- [Prompt] Go over these records and count the lines with the string "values" in them; the count is all that should be returned.

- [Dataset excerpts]
Start of Block

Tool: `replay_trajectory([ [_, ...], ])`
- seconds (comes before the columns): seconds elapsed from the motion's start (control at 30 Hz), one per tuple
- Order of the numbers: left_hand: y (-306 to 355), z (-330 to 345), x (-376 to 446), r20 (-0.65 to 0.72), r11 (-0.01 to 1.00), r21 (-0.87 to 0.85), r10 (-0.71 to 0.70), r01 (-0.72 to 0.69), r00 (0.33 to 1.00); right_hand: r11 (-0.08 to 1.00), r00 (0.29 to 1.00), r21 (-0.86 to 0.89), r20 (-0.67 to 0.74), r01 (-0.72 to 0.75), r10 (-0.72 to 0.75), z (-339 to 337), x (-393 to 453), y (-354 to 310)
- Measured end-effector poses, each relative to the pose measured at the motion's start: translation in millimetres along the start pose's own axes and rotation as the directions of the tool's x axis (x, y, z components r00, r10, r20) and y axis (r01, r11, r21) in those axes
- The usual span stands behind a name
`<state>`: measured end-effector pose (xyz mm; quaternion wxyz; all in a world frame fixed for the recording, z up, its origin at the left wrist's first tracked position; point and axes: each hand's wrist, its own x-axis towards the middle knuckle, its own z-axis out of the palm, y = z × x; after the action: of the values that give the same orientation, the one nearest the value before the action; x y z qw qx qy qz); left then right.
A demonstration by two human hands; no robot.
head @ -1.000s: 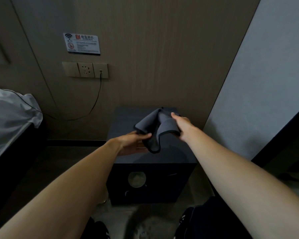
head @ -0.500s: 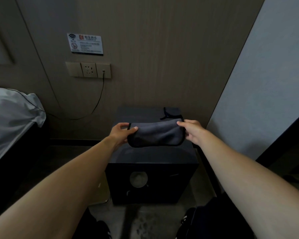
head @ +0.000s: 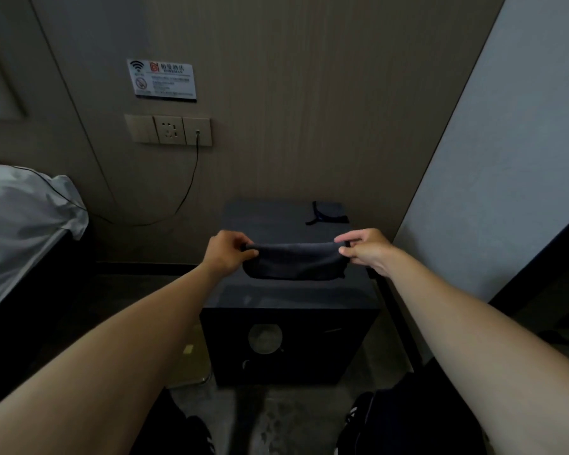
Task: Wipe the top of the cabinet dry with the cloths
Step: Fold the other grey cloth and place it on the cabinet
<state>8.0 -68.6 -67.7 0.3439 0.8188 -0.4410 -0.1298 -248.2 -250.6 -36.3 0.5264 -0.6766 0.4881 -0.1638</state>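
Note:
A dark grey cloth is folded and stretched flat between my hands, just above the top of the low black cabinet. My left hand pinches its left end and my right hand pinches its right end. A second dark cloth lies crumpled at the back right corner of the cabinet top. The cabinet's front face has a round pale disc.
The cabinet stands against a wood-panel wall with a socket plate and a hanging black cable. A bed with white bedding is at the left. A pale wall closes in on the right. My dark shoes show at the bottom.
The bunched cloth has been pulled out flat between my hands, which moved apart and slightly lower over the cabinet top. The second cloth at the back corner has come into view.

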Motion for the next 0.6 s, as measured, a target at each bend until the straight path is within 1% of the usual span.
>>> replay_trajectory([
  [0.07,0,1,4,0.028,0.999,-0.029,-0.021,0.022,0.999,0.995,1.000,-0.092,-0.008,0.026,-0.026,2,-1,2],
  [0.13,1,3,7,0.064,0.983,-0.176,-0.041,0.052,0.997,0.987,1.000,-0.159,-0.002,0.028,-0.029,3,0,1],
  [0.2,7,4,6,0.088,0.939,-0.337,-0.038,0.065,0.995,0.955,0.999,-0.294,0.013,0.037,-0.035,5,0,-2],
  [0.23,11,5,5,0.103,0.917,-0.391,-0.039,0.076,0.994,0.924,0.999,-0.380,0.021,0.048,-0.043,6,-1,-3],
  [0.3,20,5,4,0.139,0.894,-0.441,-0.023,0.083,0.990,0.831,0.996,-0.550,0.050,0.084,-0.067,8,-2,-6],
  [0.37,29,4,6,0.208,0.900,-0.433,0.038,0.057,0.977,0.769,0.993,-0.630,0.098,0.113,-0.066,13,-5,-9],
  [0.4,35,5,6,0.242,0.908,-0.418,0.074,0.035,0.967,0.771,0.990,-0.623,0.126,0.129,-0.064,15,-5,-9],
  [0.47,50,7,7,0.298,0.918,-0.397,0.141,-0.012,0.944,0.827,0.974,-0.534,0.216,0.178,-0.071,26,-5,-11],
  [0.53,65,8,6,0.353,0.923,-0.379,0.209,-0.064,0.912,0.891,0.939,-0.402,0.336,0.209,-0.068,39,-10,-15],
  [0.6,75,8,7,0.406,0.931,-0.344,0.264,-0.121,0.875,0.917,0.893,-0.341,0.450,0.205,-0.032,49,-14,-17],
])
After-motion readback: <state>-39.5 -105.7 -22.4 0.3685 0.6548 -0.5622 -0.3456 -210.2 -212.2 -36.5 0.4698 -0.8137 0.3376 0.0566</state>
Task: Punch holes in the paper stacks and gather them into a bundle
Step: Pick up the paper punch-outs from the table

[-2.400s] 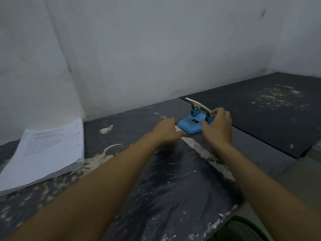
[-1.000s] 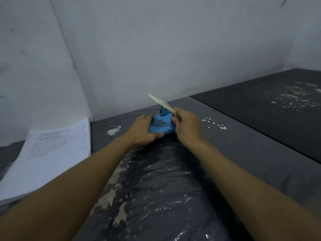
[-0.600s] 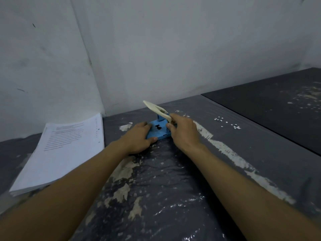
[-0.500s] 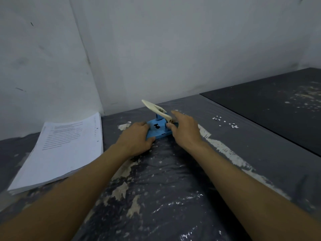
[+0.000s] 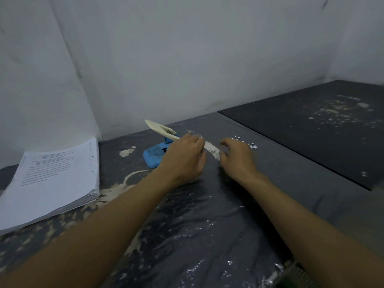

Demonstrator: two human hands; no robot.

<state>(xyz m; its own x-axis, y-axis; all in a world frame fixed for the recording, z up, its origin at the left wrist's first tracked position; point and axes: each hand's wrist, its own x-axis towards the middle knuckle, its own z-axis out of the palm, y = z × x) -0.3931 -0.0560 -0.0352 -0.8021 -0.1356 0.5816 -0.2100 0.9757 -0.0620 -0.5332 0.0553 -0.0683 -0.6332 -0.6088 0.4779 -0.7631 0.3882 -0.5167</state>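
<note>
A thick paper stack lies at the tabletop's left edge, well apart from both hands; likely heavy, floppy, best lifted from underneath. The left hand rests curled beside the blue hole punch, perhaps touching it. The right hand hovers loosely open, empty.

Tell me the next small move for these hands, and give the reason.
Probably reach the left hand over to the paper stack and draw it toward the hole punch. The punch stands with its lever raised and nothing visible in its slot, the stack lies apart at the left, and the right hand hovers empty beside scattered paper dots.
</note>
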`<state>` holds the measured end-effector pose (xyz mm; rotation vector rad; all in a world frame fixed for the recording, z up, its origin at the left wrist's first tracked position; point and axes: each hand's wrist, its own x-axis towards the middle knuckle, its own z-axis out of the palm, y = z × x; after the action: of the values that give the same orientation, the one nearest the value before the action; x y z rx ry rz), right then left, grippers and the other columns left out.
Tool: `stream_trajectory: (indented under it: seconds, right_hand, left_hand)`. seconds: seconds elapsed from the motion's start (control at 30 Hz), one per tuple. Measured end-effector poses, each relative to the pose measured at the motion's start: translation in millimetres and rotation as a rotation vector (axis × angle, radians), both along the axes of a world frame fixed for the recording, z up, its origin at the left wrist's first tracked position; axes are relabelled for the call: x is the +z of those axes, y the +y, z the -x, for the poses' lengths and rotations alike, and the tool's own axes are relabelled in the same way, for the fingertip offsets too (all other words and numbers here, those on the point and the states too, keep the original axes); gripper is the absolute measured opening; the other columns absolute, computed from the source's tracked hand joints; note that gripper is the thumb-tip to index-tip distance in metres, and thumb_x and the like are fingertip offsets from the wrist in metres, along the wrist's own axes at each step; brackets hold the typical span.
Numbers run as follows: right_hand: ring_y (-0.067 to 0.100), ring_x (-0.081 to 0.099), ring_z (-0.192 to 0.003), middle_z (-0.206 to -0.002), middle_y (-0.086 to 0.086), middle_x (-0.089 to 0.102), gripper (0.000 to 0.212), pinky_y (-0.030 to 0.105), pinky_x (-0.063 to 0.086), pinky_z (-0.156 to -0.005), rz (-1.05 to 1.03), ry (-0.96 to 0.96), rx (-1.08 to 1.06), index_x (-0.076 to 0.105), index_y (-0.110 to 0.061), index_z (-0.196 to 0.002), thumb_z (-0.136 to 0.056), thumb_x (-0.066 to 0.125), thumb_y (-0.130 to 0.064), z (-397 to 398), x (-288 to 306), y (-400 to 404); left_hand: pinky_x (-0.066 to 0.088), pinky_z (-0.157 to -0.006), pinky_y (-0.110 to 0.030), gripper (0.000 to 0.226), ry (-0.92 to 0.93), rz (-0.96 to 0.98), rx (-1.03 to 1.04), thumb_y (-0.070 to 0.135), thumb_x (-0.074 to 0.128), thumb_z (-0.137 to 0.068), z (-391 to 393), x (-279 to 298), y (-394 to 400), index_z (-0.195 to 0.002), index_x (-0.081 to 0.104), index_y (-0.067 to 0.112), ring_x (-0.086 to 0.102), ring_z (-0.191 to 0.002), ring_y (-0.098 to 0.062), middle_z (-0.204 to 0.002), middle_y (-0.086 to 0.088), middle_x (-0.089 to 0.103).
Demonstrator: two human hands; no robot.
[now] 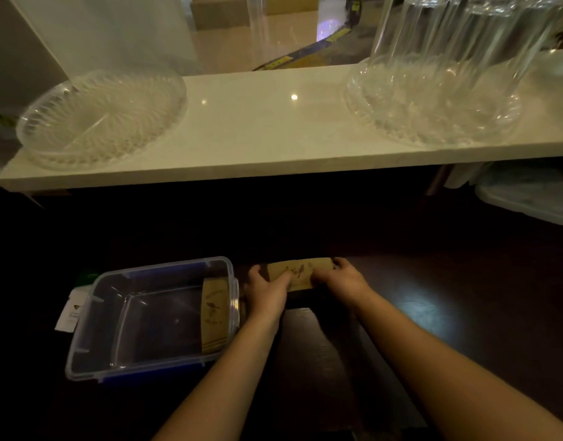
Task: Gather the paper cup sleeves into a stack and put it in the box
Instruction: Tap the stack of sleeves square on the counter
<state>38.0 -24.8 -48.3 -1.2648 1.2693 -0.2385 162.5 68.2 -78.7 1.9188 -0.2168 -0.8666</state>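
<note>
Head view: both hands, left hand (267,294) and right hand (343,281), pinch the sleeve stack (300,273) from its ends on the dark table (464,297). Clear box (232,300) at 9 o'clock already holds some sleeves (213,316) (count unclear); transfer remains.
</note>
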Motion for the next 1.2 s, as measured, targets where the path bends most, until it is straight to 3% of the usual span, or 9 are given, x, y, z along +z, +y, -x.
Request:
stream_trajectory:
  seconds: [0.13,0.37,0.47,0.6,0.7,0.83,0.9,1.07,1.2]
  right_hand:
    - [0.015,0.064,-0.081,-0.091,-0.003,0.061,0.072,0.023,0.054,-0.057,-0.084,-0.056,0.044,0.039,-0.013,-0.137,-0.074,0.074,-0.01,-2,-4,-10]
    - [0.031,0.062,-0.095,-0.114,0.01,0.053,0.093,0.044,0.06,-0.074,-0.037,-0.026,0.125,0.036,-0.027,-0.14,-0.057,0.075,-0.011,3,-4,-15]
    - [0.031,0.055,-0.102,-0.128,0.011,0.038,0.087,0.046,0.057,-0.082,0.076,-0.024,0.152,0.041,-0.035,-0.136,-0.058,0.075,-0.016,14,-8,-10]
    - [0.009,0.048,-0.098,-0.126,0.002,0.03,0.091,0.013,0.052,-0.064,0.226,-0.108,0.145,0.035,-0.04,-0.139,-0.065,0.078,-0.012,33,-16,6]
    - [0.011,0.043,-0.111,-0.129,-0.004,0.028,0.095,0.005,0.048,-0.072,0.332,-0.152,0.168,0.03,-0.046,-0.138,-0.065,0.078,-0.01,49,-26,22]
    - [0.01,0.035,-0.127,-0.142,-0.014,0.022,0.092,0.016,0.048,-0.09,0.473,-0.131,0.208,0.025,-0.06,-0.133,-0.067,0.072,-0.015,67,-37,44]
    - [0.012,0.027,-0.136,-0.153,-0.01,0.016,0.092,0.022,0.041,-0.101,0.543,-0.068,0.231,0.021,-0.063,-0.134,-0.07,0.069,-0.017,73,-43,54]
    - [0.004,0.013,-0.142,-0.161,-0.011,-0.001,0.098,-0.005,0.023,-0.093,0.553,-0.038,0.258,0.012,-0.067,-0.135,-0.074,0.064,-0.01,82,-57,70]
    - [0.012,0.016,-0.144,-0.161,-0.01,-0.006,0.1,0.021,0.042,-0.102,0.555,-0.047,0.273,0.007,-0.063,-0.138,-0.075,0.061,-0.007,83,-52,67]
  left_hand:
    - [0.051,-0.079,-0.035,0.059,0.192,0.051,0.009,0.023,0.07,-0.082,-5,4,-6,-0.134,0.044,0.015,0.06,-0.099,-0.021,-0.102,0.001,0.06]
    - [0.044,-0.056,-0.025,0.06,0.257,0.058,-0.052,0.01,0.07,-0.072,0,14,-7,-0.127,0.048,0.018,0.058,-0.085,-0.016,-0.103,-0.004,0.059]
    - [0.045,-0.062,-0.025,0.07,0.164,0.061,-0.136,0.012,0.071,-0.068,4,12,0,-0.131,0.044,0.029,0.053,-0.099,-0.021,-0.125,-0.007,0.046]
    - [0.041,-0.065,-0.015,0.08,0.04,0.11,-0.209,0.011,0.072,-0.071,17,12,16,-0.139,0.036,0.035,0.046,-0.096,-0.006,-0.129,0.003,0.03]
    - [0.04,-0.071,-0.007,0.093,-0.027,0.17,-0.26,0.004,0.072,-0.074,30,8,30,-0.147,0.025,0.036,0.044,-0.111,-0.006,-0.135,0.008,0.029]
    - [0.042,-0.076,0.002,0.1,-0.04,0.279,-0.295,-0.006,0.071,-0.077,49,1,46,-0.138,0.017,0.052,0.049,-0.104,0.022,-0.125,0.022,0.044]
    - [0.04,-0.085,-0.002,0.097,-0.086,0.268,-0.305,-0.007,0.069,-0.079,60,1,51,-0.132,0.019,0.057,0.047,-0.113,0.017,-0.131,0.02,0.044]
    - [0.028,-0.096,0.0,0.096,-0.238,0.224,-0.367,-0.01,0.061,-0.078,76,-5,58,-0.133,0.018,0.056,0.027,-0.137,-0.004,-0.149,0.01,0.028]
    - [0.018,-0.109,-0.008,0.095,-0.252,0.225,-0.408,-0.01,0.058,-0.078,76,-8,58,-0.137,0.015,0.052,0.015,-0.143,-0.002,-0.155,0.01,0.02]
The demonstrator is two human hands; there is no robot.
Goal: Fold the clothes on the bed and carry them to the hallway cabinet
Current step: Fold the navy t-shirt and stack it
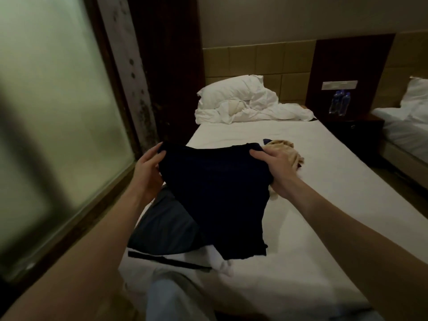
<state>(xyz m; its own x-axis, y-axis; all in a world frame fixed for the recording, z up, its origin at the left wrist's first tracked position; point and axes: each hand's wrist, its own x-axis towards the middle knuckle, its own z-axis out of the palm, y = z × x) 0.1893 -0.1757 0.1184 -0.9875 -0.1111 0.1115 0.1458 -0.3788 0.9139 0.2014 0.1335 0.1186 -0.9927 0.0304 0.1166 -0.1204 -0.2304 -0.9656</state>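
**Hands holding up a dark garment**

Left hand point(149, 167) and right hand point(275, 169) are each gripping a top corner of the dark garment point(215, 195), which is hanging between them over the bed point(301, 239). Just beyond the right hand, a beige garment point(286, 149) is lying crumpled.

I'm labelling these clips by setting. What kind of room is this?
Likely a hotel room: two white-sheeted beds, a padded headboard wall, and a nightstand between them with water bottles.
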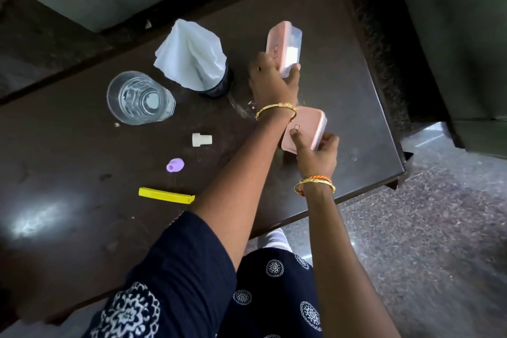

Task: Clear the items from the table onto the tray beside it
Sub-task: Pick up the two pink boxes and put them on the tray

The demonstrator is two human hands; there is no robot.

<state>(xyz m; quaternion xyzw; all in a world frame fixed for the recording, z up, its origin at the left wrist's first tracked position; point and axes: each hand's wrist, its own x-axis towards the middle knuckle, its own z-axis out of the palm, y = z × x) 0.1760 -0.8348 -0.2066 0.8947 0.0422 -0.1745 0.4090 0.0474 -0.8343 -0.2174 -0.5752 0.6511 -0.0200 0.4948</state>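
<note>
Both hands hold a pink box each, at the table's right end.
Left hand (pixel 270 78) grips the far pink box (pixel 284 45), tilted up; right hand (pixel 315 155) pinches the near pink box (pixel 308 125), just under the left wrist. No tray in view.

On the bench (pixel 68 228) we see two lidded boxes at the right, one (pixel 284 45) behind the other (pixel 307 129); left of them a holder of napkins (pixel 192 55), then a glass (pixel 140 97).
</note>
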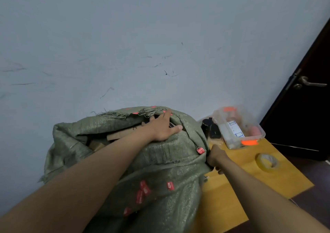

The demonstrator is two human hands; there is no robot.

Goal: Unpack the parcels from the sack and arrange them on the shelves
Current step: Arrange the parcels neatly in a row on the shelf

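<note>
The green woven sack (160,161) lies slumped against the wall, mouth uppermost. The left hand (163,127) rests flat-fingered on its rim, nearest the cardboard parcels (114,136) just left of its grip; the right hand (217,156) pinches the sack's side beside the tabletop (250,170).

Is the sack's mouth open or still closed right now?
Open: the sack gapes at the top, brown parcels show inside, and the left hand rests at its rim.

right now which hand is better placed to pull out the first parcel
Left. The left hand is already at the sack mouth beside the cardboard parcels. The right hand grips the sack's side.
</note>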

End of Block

- [Solved exercise] 2